Lord Falconer of Thoroton: My Lords, I understand the point and I am sorry that I have been so slow to grasp it. Under Amendment No. 47, regulations will provide that an adjournment should only be made in order to obtain medical reports in cases where there are arguments about torture or ill health. Where there is a delay in obtaining the report and the time for the second reference has passed, there will be no requirement to make the reference. As it is intended that adjournments will never last more than 21 days, this should never be the case. Therefore, it is to be hoped that you would always be able to adjourn and adjourn in order to allow time for getting the report dealing with the torture issue.

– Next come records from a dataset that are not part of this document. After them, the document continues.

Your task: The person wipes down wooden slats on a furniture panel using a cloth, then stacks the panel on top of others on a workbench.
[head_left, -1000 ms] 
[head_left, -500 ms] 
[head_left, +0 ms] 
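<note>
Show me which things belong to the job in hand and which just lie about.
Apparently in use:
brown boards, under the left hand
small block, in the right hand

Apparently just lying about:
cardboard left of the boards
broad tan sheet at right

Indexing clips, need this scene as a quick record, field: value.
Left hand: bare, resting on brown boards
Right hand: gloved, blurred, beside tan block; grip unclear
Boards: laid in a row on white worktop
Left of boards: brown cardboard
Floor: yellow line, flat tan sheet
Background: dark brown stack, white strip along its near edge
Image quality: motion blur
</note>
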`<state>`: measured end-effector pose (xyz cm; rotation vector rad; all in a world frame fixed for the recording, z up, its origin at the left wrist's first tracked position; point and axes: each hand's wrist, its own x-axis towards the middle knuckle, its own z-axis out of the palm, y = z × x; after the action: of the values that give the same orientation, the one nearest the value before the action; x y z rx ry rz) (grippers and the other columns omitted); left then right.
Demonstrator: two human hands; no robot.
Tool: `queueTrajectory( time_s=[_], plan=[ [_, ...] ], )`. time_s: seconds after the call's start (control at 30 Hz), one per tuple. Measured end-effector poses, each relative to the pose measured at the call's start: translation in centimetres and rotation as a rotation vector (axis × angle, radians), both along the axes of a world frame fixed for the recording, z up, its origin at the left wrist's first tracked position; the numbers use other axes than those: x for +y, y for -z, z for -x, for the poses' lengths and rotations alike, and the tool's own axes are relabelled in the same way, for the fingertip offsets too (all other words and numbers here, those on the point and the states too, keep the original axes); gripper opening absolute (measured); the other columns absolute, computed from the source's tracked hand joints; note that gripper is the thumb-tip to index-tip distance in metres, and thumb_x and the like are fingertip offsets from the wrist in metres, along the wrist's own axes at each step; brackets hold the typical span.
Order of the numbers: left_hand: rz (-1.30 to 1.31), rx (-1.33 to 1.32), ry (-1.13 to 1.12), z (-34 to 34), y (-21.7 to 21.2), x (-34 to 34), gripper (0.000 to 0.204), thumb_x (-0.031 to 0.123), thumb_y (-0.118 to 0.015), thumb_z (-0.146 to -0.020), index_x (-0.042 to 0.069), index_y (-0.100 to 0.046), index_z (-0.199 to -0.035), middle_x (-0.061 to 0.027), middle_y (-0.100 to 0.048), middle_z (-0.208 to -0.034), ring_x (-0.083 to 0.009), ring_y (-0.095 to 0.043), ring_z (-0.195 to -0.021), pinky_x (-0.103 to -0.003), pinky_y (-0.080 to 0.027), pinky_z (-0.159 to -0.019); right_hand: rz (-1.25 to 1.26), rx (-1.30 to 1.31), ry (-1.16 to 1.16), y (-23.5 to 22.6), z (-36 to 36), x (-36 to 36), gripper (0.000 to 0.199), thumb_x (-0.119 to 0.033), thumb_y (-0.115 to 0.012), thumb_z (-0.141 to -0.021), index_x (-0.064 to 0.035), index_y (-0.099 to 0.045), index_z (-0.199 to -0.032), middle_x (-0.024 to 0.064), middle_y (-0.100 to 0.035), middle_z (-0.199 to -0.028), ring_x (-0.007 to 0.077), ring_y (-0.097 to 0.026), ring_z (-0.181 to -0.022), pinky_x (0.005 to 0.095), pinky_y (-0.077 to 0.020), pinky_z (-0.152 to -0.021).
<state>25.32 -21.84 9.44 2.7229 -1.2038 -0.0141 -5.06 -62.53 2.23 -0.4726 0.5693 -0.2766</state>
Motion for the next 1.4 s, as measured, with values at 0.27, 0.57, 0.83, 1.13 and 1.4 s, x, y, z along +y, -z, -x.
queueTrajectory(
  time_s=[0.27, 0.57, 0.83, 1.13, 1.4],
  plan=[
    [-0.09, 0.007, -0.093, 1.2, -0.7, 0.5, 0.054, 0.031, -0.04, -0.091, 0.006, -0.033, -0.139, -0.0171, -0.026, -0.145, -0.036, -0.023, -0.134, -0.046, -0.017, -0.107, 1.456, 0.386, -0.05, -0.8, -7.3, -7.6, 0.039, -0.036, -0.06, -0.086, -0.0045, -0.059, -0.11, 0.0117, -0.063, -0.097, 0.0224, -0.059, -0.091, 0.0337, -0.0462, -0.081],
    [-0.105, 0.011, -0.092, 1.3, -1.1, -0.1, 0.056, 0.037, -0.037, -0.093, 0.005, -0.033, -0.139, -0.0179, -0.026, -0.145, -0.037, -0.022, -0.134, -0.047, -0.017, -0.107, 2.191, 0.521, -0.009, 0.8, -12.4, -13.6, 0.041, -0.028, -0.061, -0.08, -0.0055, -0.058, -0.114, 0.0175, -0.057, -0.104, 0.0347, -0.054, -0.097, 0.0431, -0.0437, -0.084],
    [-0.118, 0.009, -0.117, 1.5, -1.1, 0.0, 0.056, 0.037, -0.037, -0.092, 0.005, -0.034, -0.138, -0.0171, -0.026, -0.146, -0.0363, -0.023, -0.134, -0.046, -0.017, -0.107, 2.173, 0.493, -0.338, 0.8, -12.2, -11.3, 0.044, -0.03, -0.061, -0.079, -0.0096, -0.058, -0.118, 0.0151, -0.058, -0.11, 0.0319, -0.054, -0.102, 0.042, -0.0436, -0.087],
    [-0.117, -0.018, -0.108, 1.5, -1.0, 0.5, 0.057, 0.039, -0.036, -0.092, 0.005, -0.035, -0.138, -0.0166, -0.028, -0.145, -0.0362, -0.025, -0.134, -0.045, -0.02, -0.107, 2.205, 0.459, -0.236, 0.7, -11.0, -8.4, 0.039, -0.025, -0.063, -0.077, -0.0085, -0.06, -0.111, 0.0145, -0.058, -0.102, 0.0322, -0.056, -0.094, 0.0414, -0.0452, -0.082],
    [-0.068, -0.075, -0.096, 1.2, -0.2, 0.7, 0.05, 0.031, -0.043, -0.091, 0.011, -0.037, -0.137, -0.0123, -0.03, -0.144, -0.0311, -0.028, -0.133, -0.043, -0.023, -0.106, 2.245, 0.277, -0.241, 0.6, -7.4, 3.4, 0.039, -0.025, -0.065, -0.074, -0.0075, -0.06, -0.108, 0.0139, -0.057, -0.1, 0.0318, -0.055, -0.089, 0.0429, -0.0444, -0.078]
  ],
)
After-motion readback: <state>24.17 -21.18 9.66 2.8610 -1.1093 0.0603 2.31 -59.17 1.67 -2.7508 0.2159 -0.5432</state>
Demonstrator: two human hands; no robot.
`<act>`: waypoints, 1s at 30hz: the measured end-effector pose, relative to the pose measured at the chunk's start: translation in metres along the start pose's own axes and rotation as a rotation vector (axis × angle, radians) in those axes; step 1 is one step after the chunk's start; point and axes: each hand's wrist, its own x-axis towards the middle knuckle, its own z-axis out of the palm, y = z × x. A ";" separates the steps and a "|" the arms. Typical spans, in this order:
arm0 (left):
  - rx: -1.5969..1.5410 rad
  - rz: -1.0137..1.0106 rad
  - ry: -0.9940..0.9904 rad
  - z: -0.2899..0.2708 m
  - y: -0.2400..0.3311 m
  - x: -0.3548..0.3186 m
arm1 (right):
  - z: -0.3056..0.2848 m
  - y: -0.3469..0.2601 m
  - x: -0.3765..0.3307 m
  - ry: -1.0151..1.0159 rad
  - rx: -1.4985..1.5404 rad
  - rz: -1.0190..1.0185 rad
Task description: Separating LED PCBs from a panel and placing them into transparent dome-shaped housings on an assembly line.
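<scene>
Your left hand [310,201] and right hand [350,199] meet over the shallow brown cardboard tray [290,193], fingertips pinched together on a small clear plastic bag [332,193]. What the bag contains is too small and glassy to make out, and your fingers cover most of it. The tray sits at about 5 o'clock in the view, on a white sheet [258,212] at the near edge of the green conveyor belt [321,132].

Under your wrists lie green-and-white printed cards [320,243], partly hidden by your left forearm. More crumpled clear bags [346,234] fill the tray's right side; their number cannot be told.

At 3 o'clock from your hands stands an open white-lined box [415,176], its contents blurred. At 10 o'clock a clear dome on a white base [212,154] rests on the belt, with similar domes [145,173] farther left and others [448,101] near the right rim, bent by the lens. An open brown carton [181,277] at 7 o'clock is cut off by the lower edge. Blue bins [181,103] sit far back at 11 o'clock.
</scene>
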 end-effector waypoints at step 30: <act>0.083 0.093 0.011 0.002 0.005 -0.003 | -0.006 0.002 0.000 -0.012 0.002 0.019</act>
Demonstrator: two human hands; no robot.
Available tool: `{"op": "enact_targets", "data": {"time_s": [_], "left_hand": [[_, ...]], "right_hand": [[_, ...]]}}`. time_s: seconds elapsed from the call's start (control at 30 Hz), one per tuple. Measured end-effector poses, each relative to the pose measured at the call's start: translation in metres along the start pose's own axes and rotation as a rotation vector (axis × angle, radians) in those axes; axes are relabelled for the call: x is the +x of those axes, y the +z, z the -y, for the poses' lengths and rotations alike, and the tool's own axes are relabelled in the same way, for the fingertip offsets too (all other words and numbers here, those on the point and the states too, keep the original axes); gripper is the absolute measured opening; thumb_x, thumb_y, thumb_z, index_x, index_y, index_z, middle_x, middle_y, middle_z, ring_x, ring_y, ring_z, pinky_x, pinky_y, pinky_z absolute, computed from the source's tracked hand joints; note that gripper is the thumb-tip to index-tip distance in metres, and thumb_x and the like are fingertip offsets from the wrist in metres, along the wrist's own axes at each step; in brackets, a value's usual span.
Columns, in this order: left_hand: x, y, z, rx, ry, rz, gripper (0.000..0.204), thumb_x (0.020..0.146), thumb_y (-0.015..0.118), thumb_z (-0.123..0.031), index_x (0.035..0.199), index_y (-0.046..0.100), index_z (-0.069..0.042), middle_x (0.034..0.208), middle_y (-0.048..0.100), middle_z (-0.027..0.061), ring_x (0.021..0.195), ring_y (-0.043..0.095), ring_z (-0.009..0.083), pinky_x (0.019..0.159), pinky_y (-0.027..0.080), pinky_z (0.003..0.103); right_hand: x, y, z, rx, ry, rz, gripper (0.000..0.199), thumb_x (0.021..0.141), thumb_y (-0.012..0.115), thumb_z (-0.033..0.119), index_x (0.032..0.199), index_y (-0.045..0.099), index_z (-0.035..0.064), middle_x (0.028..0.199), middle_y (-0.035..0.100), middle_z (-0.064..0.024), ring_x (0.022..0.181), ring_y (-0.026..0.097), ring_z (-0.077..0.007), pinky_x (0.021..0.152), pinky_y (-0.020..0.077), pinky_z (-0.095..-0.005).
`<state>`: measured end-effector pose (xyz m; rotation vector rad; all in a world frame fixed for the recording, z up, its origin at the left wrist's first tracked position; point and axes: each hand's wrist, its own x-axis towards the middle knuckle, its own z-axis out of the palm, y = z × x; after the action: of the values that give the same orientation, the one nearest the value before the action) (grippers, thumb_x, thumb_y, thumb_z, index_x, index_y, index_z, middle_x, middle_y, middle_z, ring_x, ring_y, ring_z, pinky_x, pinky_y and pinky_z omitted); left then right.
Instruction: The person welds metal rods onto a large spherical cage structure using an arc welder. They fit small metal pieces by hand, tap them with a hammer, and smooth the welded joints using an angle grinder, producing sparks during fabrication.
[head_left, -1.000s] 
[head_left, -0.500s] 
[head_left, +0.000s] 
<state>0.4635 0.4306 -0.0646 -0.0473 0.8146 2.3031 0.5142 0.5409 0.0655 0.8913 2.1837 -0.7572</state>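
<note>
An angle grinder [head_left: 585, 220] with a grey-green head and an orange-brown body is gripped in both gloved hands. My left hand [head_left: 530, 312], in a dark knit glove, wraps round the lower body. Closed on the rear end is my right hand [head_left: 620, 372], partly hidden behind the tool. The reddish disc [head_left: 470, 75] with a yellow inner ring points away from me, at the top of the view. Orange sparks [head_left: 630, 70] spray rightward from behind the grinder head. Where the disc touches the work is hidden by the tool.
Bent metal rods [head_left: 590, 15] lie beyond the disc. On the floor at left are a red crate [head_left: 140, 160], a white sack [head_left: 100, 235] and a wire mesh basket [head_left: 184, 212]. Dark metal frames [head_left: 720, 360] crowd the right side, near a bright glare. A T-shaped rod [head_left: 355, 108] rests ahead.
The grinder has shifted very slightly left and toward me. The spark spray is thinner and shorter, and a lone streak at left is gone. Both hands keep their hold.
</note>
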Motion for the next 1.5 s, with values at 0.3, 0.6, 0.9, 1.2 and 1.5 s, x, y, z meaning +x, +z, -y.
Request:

I turn now to the other point made by the noble Viscount, Lord Bridgeman. He is right to say that the Lord Chancellor's approval was added in Committee. The reason for that is the fact that the Secretary of State for Home Affairs is involved in immigration control, while the Lord Chancellor is involved in matters relating to the conduct of judicial or quasi-judicial proceedings. Therefore, it is appropriate that they should do it all together.

The noble Viscount asked one further question, but, as it is late at night, I have forgotten it.

Viscount Bridgeman: My Lords, does it not follow that the Secretary of State had a hand in drafting magistrates' rules?

Lord Falconer of Thoroton: My Lords, they would only come with the approval of the Lord Chancellor, so the noble Viscount may, technically, be right. However, the Lord Chancellor is there to keep everyone on the right track.

Lord Lucas: My Lords, before the noble and learned Lord concludes, can he confirm that I am right in thinking that he did not actually address Amendment No. 47 in his initial remarks? After what he said in reply to the noble Baroness, Lady Williams, I still remain completely in the dark as to the purpose of the second half of the amendment and under what circumstances the noble and learned Lord believes it should be used.

Lord Falconer of Thoroton: My Lords, the noble Lord is absolutely right. I did not address the second half of Amendment No. 47; indeed, I did not address any of that amendment in my remarks. It appears to be quite an important regulation. It aims at the circumstances in which it is perfectly obvious that no second reference is required. It is certainly not intended to deal with the situation about which the noble Baroness, Lady Williams, was concerned; namely, where the report was not ready. In such a case there would plainly need to be an adjournment and there would have to be a second reference.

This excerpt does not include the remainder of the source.